Among the lines below, a stretch begins at the one with "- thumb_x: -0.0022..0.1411" and ends at the one with "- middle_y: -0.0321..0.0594". Repeat that stretch exactly, ends included.

Dataset extract.
────────────────────────────────────────

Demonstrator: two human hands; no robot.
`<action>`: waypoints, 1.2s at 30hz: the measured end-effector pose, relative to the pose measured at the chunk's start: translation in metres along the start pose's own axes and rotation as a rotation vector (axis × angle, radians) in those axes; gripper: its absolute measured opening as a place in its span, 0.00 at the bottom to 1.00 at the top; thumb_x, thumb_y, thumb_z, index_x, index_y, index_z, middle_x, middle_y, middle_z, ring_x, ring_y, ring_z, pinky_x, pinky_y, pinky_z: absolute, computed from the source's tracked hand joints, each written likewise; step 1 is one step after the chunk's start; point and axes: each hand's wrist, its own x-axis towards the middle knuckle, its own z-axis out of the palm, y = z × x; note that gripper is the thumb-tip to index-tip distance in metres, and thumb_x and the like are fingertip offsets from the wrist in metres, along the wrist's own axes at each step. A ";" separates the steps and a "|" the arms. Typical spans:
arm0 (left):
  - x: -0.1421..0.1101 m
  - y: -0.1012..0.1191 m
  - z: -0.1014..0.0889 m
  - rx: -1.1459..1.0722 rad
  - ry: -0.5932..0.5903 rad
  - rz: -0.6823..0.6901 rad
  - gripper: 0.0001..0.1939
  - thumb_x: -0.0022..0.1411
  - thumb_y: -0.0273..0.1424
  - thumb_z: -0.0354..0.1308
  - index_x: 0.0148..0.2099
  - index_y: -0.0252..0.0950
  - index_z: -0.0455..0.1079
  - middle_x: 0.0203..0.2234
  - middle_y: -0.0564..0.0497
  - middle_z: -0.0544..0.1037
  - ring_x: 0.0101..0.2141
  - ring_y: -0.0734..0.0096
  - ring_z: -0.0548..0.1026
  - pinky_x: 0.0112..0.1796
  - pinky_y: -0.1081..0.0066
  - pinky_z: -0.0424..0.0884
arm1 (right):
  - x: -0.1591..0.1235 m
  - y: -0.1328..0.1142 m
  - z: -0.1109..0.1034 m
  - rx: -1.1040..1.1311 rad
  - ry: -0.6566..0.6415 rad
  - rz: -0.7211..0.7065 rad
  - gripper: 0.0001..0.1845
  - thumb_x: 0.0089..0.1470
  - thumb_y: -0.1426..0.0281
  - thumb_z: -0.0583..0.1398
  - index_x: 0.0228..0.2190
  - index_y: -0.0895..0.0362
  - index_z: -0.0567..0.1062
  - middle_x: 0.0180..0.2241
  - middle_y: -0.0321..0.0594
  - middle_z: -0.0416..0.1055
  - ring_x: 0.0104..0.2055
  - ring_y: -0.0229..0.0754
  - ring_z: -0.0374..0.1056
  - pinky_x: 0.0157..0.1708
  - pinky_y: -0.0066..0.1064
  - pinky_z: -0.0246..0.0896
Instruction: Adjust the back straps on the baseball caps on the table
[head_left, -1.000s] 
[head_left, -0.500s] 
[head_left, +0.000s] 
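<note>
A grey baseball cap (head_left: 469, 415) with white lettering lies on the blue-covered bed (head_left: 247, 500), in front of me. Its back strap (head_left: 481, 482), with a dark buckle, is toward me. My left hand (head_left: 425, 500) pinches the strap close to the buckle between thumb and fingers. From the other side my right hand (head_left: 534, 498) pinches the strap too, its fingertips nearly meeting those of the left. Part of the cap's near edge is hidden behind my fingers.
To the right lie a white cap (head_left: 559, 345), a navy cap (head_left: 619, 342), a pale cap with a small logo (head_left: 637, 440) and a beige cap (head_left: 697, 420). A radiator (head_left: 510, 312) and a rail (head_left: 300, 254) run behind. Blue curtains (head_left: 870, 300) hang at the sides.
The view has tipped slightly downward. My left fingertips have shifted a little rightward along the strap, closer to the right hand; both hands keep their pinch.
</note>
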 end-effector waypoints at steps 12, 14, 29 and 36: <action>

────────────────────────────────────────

Result below.
  - thumb_x: -0.0022..0.1411
  - thumb_y: -0.0273..0.1424
  - thumb_z: -0.0354..0.1308
  - index_x: 0.0148..0.2099
  - index_y: -0.0252..0.0950
  - index_z: -0.0455..0.1079
  - middle_x: 0.0203..0.2234
  - middle_y: -0.0564..0.0497
  - middle_z: -0.0544..0.1037
  - ring_x: 0.0101..0.2141
  - ring_y: -0.0734..0.0096
  - ring_z: -0.0548..0.1026
  - pinky_x: 0.0112..0.1796
  - pinky_y: -0.1081..0.0066
  - pinky_z: -0.0424..0.0884
arm1 (right):
  - x: -0.1591..0.1235 m
  - y: -0.1328..0.1142 m
  - z: -0.1109..0.1034 m
  - rx: -1.1040..1.1311 rad
  - ry: -0.6566..0.6415 rad
  - rz: -0.7211..0.7065 rad
  - gripper: 0.0001..0.1845
  - thumb_x: 0.0089..0.1470
  - thumb_y: -0.1426..0.0281
  - thumb_z: -0.0583..0.1398
  - index_x: 0.0228..0.2190
  - index_y: -0.0895..0.0362
  - index_z: -0.0567..0.1062
  - middle_x: 0.0180..0.2241
  - middle_y: -0.0321..0.0594

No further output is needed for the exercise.